Android configuration
Configure the DataType field of the option parameter in the data collection API. For single selection, use a single value such as NO_UNIQUE_DEVICE_DATA. For multiple selection, combine values with the | character, such as NO_UNIQUE_DEVICE_DATA|NO_IDENTIFY_DEVICE_DATA.
Personal information field | Description | DataType configuration field |
OAID, Google Advertising ID, Android_ID | Changeable unique device identifier | NO_UNIQUE_DEVICE_DATA |
IMEI, IMSI, SimSerial, BuildSerial (SN), MAC address | Unchangeable unique device identifier | NO_IDENTIFY_DEVICE_DATA |
Device name (Build.DEVICE), Android version (Build.VERSION.RELEASE), screen resolution | Basic device information | NO_BASIC_DEVICE_DATA |
Fraudulent app list, local area network IP, DNS IP, connected Wi-Fi information (SSID, BSSID), nearby Wi-Fi list, location information | Extended information | NO_EXTRA_DEVICE_DATA |
Code example:
// Add a privacy data collection switch. Do not collect NO_IDENTIFY_DEVICE_DATA type data. Use | to combine multiple values.
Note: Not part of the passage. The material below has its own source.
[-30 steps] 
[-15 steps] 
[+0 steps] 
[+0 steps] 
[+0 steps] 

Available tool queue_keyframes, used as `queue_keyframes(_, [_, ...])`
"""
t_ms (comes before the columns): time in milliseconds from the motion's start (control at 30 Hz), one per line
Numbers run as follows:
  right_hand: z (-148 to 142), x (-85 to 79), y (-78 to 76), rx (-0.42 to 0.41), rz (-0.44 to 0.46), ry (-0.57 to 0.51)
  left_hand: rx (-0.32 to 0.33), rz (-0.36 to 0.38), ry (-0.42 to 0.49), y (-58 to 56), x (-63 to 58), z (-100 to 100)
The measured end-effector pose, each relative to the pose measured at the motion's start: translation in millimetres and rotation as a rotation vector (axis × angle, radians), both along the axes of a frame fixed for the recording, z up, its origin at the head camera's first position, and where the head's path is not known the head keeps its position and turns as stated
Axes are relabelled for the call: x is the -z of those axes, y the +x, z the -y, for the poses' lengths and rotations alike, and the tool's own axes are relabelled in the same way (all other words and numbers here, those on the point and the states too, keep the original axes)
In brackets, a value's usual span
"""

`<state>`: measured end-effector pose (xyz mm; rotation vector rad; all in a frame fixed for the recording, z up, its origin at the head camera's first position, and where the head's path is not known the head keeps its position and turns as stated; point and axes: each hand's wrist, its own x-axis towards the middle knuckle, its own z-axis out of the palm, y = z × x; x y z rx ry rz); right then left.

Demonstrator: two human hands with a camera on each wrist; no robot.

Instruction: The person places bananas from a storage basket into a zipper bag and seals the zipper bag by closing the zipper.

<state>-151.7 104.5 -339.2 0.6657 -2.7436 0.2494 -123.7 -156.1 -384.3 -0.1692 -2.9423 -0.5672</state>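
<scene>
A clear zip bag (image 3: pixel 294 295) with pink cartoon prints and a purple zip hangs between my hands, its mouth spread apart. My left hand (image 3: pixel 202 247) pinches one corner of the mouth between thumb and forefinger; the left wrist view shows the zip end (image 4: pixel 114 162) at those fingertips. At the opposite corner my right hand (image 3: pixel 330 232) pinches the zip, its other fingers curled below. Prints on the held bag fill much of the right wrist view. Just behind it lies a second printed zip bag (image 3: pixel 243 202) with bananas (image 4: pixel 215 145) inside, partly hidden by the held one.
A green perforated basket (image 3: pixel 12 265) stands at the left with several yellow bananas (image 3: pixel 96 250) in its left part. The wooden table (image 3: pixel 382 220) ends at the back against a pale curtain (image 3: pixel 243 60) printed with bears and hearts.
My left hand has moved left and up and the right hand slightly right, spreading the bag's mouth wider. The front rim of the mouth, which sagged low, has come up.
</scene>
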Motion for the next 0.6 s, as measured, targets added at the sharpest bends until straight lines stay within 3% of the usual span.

Map<String, String> options = new HashMap<>();
options.put("DataType", String.valueOf(NO_IDENTIFY_DEVICE_DATA));
// Collect data through the Device Fraud Detection SDK. Call the data collection API as early as possible within the risk scenario.
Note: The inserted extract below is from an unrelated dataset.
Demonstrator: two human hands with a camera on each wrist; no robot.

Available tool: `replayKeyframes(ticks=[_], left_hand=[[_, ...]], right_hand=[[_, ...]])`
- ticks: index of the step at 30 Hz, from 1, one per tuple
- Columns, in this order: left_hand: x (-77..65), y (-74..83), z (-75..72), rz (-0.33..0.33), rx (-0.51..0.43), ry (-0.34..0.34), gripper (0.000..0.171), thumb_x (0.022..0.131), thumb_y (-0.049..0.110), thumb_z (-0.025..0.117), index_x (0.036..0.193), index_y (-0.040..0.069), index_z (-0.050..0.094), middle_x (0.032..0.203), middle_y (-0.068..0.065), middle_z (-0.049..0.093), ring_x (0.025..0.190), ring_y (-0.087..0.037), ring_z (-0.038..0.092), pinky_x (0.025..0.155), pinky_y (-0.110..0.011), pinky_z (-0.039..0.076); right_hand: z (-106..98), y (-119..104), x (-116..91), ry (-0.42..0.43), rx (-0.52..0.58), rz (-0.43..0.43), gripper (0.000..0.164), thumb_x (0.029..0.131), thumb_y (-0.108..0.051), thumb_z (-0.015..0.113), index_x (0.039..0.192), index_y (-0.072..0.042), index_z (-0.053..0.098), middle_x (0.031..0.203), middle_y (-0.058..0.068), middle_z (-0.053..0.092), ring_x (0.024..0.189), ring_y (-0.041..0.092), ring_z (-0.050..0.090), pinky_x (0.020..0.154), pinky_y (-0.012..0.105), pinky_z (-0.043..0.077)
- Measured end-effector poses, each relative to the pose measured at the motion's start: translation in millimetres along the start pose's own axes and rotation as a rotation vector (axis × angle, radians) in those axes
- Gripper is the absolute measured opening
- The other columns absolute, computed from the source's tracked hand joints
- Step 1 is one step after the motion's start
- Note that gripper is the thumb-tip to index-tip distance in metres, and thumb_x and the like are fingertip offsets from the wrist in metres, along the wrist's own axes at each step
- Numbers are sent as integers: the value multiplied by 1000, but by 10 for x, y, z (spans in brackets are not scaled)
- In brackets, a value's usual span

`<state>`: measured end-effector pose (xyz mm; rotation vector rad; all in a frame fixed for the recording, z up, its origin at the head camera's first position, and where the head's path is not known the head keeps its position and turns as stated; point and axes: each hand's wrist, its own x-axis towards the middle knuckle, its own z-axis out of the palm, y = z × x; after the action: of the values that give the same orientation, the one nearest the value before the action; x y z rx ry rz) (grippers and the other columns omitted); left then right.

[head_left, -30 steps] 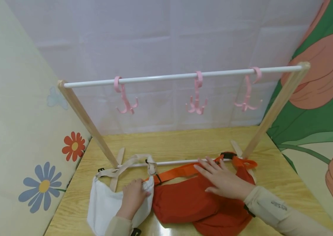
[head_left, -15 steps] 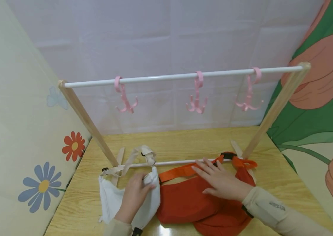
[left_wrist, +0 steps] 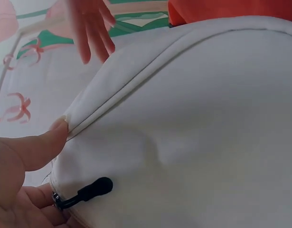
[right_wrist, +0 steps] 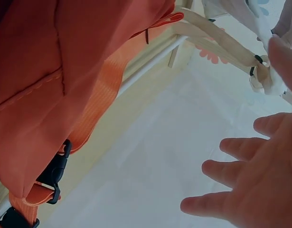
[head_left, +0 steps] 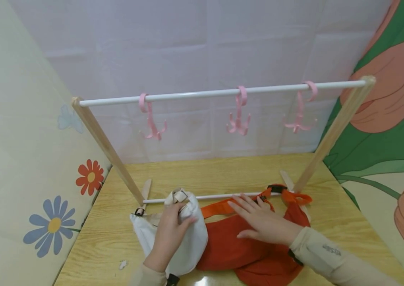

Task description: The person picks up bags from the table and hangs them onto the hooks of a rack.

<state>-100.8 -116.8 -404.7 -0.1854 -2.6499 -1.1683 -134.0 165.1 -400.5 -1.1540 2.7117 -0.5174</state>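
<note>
The dark lettering on the right sleeve (head_left: 316, 252), woven in cream cloth, is too blurred to read. The right hand (head_left: 264, 224) is held over the red sling bag (head_left: 227, 242), its fingers straight and spread; in the right wrist view they touch nothing. The left hand (head_left: 169, 232) pinches the gathered top edge of the white sling bag (head_left: 192, 252) between thumb and fingers. This bag is smooth fabric with a piped, curving seam, and a black rubber-tipped zipper pull (left_wrist: 98, 188) hangs near the fingertips. It lies against the left end of the red bag, whose limp cloth shows stitched seams, with an orange webbing strap (head_left: 219, 207) and a black plastic buckle (head_left: 277, 188) along its far edge.

Both bags are on the table (head_left: 94, 246), yellowish with wood grain and glossy; a small white scrap (head_left: 123, 264) lies left of them. Beyond stands a rack of pale wooden posts (head_left: 109, 151) and a round white rod (head_left: 194, 94), carrying three pink, multi-pronged hooks (head_left: 238, 119). Behind hangs a creased pale lilac sheet (head_left: 187, 47), with printed tulips (head_left: 387, 87) at right.
</note>
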Motion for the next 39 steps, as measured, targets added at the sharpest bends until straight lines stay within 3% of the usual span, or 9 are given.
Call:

SecurityDevice.getInstance().initWithOptions(this, ALIYUN_APPKEY, options, null);iOS configuration
Personal information field | Description | Configuration method |
IDFA | Advertising identifier | Download the SDK version that collects or does not collect IDFA from the console. |
Initialize the SDK and call features
When the user first launches the app, initialize the SDK and call its APIs only after the user has agreed to the privacy policy and actively uses the SDK feature. Avoid collecting device information immediately after the user consents to the privacy policy. For configuration details, see the integration guide for your platform: select "Data Collection" in the Android integration guide, or "Collect Data Using the SDK" in the iOS integration guide.